Aspirin, originally from meadowsweet and white willow tree bark, the active ingredient is salicin which the body converts into salicylic acid.  Salicylic acid in white willow bark lowers the body's levels of prostaglandins, hormonelike compounds that are associated with aches, pain, and inflammation. While white willow bark takes longer to begin acting than aspirin, its effect may last longer. In addition, it doesn't cause stomach bleeding or other known adverse effects that may occur with synthetic aspirin use. All aspirin is now chemically synthesized.

In Chinese medicine, white willow bark has been used for hundreds of years to relieve pain and lower fever.

Morphine, from the poppy, Papaver Somniferous, it is a potent narcotic analgesic, and its primary clinical use is in the management of moderately severe and severe pain. Morphine is isolated from crude opium, which is a resinous preparation of the opium poppy, and prescribed in drug form as Roxinal, MS Contain, and Morphine Sulfate.

Penicillin, produced from molds, kills by preventing some bacteria from forming new cell walls. In the Us alone, infectious bacterial diseases are only 1/20 of what they were in 1900 because of medicines like penicillin.

The first major Chinese text describing the actions and functions of herbs was compiled by a famous Taoist, Tao Hong-Jing (452-536A.D.) This text, the Divine Husbandman’s Classic of the Material Medica had 364 entries and described the therapeutic properties of the medicinals and the proper preparation for each. By 1596, the Grand Materia Media contained a thorough description of 1,892 substances and in 1977, the Encyclopedia of Traditional Chinese Medicinal Substances was published which includes 5,767 entries.
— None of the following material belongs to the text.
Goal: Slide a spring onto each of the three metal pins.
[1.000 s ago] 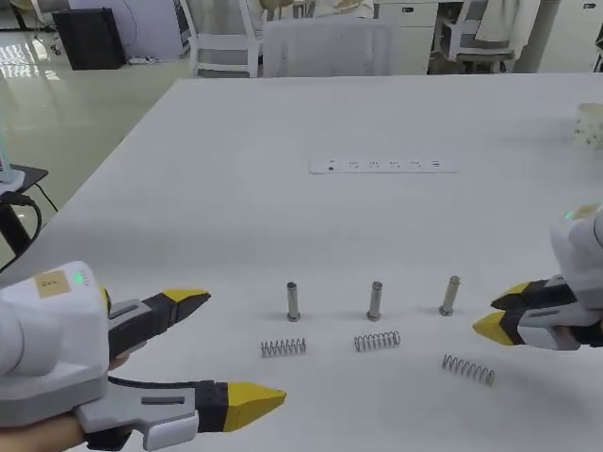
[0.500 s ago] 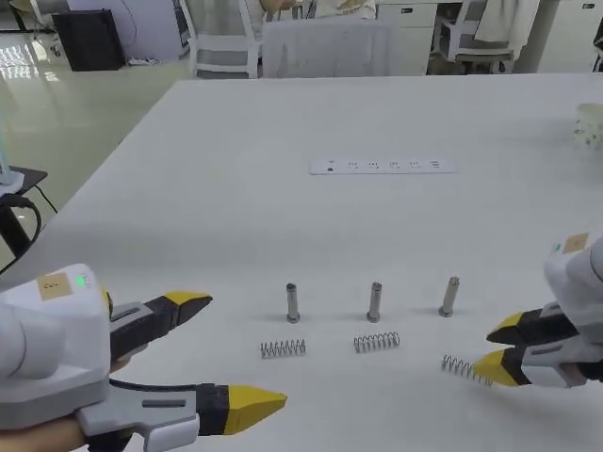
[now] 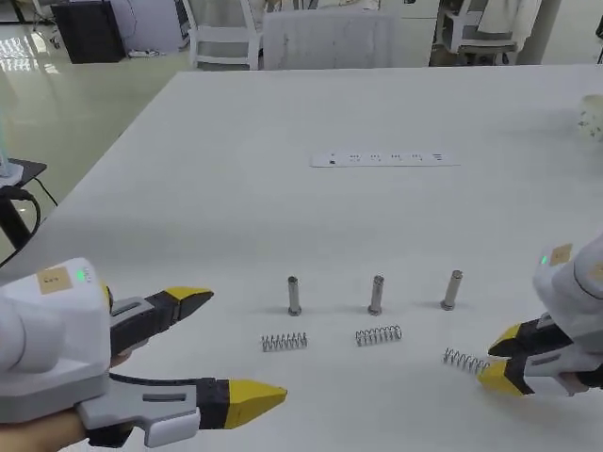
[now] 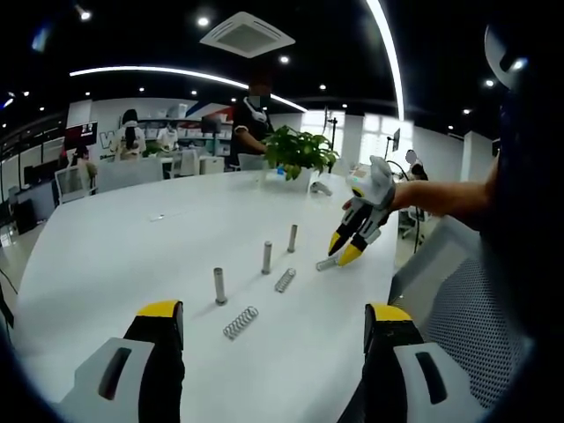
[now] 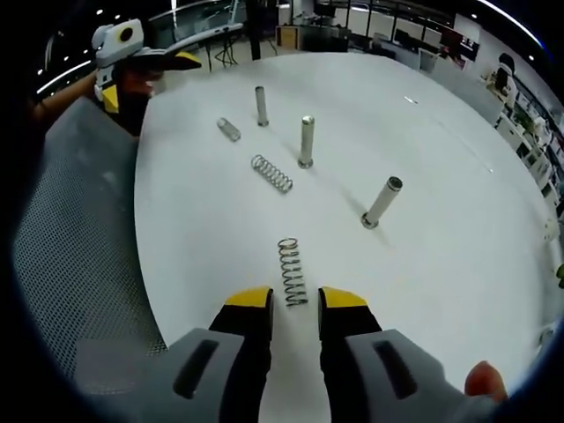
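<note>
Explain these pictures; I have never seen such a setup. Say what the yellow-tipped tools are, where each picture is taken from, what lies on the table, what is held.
No robot: a person holds a two-jaw gripper in each hand. The wide picture comes from a headset camera; each round one from a camera on a gripper. On the table stand three metal pins, with three springs lying before them and a power strip beyond. The left gripper is wide open and empty. The right gripper has its tips astride one end of the right-hand spring, not shut on it.

Spring (image 5: 292,271) end btwn R fingers (image 5: 249,304)
</note>
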A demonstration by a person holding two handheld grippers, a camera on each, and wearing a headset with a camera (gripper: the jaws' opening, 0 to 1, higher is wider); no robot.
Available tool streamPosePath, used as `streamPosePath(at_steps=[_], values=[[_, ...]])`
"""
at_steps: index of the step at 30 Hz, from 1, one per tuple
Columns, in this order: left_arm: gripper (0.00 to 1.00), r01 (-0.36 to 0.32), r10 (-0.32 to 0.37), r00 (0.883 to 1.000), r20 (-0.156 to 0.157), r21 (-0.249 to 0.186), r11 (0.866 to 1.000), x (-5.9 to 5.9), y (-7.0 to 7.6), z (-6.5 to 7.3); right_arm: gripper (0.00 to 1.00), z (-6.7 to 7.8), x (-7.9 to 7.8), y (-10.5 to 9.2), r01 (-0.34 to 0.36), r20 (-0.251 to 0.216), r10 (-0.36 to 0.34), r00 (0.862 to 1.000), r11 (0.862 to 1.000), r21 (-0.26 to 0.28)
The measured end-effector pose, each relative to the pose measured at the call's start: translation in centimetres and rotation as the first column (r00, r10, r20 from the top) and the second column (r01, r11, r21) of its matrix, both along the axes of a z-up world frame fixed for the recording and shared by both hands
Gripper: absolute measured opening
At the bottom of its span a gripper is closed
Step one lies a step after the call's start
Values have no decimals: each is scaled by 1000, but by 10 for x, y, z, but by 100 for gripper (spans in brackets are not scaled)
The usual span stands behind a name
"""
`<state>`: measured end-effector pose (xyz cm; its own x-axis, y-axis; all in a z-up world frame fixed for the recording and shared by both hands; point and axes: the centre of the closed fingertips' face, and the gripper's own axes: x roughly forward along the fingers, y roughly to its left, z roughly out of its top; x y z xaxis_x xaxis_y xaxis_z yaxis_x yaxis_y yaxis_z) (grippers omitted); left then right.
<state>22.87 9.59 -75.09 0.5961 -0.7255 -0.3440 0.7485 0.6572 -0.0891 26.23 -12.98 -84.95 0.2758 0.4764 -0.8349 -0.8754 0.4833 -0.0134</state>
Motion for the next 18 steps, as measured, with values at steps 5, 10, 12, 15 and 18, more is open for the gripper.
streamPosePath(at_steps=[5, 10, 12, 15, 18], values=[[81, 4, -4, 1000, 2, 3, 1000, 1, 0, 1, 16, -2, -1, -2, -14, -3, 14, 1000, 1000, -24], [81, 19, -19, 1000, 6, 20, 1000, 2, 0, 3, 14, -3, -1, -1, -27, -3, 27, 1000, 999, -29], [80, 22, -22, 1000, 10, 24, 999, 3, 0, 6, 14, -4, 0, -1, -32, -1, 32, 999, 999, -36], [80, 28, -29, 999, 20, 30, 999, 4, 0, 10, 11, -7, -1, -3, -46, -1, 46, 999, 997, -60], [80, 37, -38, 999, 26, 32, 999, 4, -2, 13, 12, -8, -1, -3, -49, -3, 49, 999, 997, -63]])
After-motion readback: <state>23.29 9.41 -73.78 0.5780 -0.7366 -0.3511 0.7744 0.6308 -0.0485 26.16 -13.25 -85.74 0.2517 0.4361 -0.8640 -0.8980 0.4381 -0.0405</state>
Herbs are categorized into eight different therapeutic methods. They are:

Warm the Interior, Increase Circulation
Clear Heat or Infection
Reduce or Eliminate Accumulations in the body such as clots, phlegm, or water
Tonifying or Nourishing Weakness in the body
Promote Sweating
Induce Vomiting
Induce Defecation

Herbal formulas are then designed to remove stagnation, support deficiencies, remove obstructions, weigh down anxieties, dry up damp conditions like edema and moisten dry conditions. With the exception of vomiting, we continue to use all of these treatment strategies in modern Chinese medicine.

Herbs are prescribed to exactly match diagnosed patterns of disharmony. Formulas traditionally include between 7 and 15 different herbs on average. The goal of any prescription is to address as many symptoms as possible while maintaining a balanced integrity. Chinese herbs when properly prescribed do not produce side effects. They can act very much like a dietary supplement with the strength and precision to eliminate our ailments, nourish our bodies and prevent illness.

There are many different types of herbal prescriptions. Herbs may be prepared as raw decoctions, that is, a grouping of twigs, leaves, roots, and flowers which are boiled in water until a thick soup is created. Prepared liquid extracts, pills, and powders are also available. Because there are many different kinds of people with different needs, Chinese medicine offers a wide range of options for treatment.